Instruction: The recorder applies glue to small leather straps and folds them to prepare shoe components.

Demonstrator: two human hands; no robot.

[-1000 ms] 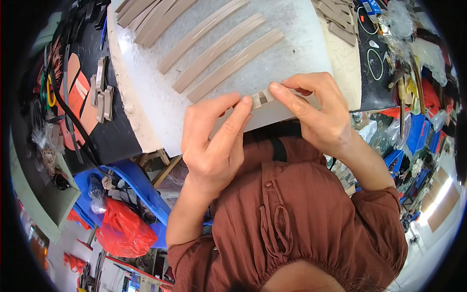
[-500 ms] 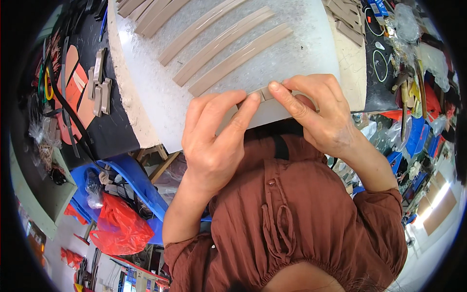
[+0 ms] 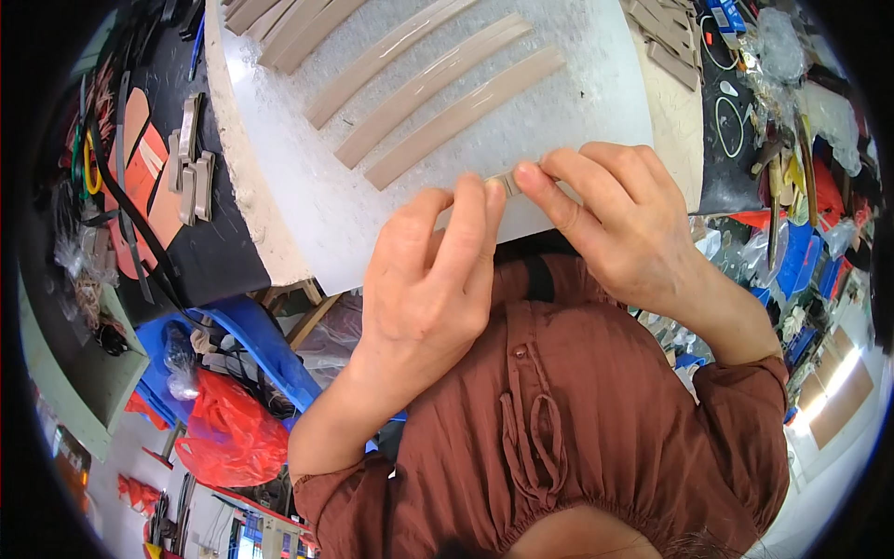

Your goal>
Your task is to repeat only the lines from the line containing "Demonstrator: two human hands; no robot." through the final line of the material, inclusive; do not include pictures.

Solution for this task>
Demonstrator: two human hands; no robot.

[-1000 ms] 
[-500 ms] 
[+0 ms] 

The answer has now been finished.